Your objective: Copy out the data below. Leave nothing out and alter nothing.

Material provided:

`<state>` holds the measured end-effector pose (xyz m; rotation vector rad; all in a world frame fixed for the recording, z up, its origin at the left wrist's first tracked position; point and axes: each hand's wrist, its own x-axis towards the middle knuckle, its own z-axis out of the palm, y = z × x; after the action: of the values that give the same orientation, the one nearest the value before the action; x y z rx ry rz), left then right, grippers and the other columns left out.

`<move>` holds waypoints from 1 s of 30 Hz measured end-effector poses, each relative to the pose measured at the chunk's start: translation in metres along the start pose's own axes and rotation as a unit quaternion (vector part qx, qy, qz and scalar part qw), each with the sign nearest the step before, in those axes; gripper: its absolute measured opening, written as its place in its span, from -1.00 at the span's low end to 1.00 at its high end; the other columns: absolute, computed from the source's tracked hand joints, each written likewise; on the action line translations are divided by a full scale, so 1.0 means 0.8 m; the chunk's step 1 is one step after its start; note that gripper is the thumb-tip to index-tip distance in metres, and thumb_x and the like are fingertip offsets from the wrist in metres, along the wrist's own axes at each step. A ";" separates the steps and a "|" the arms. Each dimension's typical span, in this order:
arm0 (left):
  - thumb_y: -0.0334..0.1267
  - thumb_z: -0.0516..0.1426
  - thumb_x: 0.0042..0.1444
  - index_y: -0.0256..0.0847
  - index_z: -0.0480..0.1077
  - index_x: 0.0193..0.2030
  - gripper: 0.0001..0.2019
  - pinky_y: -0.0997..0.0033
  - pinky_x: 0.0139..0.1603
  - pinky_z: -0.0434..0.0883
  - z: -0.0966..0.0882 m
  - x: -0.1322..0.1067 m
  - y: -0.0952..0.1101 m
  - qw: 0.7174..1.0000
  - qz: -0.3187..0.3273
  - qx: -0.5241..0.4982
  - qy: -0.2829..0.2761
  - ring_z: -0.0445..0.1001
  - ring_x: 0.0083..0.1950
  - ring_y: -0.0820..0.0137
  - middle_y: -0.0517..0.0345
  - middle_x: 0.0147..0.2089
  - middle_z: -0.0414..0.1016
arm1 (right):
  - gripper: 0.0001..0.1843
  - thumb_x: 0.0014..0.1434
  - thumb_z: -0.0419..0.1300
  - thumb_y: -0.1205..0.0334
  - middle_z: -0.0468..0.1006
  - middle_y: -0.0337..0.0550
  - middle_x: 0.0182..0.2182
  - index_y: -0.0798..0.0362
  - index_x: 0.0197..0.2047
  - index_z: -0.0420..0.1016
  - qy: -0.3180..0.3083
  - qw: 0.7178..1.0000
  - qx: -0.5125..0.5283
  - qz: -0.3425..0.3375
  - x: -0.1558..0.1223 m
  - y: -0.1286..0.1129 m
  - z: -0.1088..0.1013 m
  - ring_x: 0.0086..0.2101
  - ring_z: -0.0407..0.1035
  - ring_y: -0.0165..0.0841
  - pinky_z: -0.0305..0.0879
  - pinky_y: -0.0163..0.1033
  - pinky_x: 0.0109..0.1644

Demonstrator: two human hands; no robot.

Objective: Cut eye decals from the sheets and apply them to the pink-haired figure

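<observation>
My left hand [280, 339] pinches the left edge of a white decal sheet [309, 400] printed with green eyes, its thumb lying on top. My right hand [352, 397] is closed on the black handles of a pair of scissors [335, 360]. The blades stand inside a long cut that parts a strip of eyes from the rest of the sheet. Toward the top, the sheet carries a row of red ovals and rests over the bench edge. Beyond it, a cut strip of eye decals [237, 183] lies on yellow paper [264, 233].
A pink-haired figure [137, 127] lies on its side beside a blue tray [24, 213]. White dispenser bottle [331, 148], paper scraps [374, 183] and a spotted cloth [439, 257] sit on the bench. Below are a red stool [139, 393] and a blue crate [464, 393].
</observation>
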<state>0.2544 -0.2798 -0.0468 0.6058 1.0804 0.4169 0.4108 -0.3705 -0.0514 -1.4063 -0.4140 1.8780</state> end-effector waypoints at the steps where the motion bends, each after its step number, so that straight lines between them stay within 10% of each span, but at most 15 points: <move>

Solution to the problem:
`<state>` holds the measured end-effector pose (xyz m; rotation vector rad; all in a world frame fixed for the recording, z up, its origin at the left wrist's first tracked position; point and axes: each hand's wrist, its own x-axis towards the middle knuckle, its own z-axis out of the palm, y = z × x; after the action: of the values that give the same orientation, the one nearest the value before the action; x y z rx ry rz), left then right, grippers and the other columns left out.

`<move>` holds waypoints from 1 s of 30 Hz measured end-effector poses, each relative to the pose measured at the chunk's start: translation in metres along the start pose's own axes and rotation as a unit quaternion (vector part qx, qy, qz and scalar part qw), each with the sign nearest the step before, in those axes; gripper: its absolute measured opening, written as its place in its span, from -1.00 at the span's low end to 1.00 at its high end; the other columns: absolute, computed from the source's tracked hand joints, each written likewise; on the action line translations are divided by a full scale, so 1.0 means 0.8 m; the chunk's step 1 is one step after its start; note that gripper is the thumb-tip to index-tip distance in metres, and thumb_x and the like are fingertip offsets from the wrist in metres, along the wrist's own axes at each step. A ";" separates the steps and a "|" the arms. Each dimension's typical span, in this order:
arm0 (left):
  - thumb_y: -0.0334..0.1267
  - thumb_z: -0.0516..0.1426
  - thumb_x: 0.0042..0.1444
  - index_y: -0.0256..0.0847
  - index_z: -0.0480..0.1077
  - index_x: 0.0193..0.2030
  - gripper: 0.0001..0.2019
  - pinky_y: -0.0997..0.0033
  - pinky_x: 0.0139..0.1603
  - pinky_z: -0.0434..0.0883
  - z: -0.0966..0.0882 m
  - x: -0.1322..0.1067 m
  - y: -0.0952..0.1101 m
  - qw: 0.7174..1.0000
  - qz: -0.3187..0.3273
  - qx: -0.5241..0.4982
  - qy: -0.2829..0.2761
  - ring_z: -0.0445..0.1001
  - ring_x: 0.0083..0.1950
  - ring_y: -0.0820..0.0137
  - middle_y: -0.0517..0.0345
  - middle_x: 0.0147..0.2089
  - middle_z: -0.0414..0.1016
arm1 (right):
  - gripper: 0.0001..0.1843
  - thumb_x: 0.0014..0.1434
  - thumb_z: -0.0419..0.1300
  - thumb_y: -0.1205..0.0334
  - middle_z: -0.0468..0.1006
  - middle_y: -0.0337..0.0550
  - middle_x: 0.0182..0.2182
  - index_y: -0.0798..0.0362
  - index_x: 0.0197..0.2047
  - index_z: -0.0420..0.1016
  - qy: -0.3180..0.3083
  - qw: 0.7178..1.0000
  - qx: -0.5125..0.5283
  - qz: -0.3425..0.3375
  - x: -0.1558..0.1223 m
  - y: -0.1286..0.1129 m
  - z: -0.1088..0.1013 m
  - ring_x: 0.0086..0.2101
  - ring_z: -0.0407..0.1035
  - ring_y: -0.0165..0.0841
  - pinky_z: -0.0305..0.0879
  - pinky_y: -0.0163..0.1033
  - pinky_x: 0.0109..0.1644

Demonstrator: two human hands; no robot.

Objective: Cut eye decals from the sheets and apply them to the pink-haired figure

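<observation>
My left hand [280, 339] pinches the left edge of a white decal sheet [309, 400] printed with green eyes, its thumb lying on top. My right hand [352, 397] is closed on the black handles of a pair of scissors [335, 360]. The blades stand inside a long cut that parts a strip of eyes from the rest of the sheet. Toward the top, the sheet carries a row of red ovals and rests over the bench edge. Beyond it, a cut strip of eye decals [237, 183] lies on yellow paper [264, 233].
A pink-haired figure [137, 127] lies on its side beside a blue tray [24, 213]. White dispenser bottle [331, 148], paper scraps [374, 183] and a spotted cloth [439, 257] sit on the bench. Below are a red stool [139, 393] and a blue crate [464, 393].
</observation>
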<state>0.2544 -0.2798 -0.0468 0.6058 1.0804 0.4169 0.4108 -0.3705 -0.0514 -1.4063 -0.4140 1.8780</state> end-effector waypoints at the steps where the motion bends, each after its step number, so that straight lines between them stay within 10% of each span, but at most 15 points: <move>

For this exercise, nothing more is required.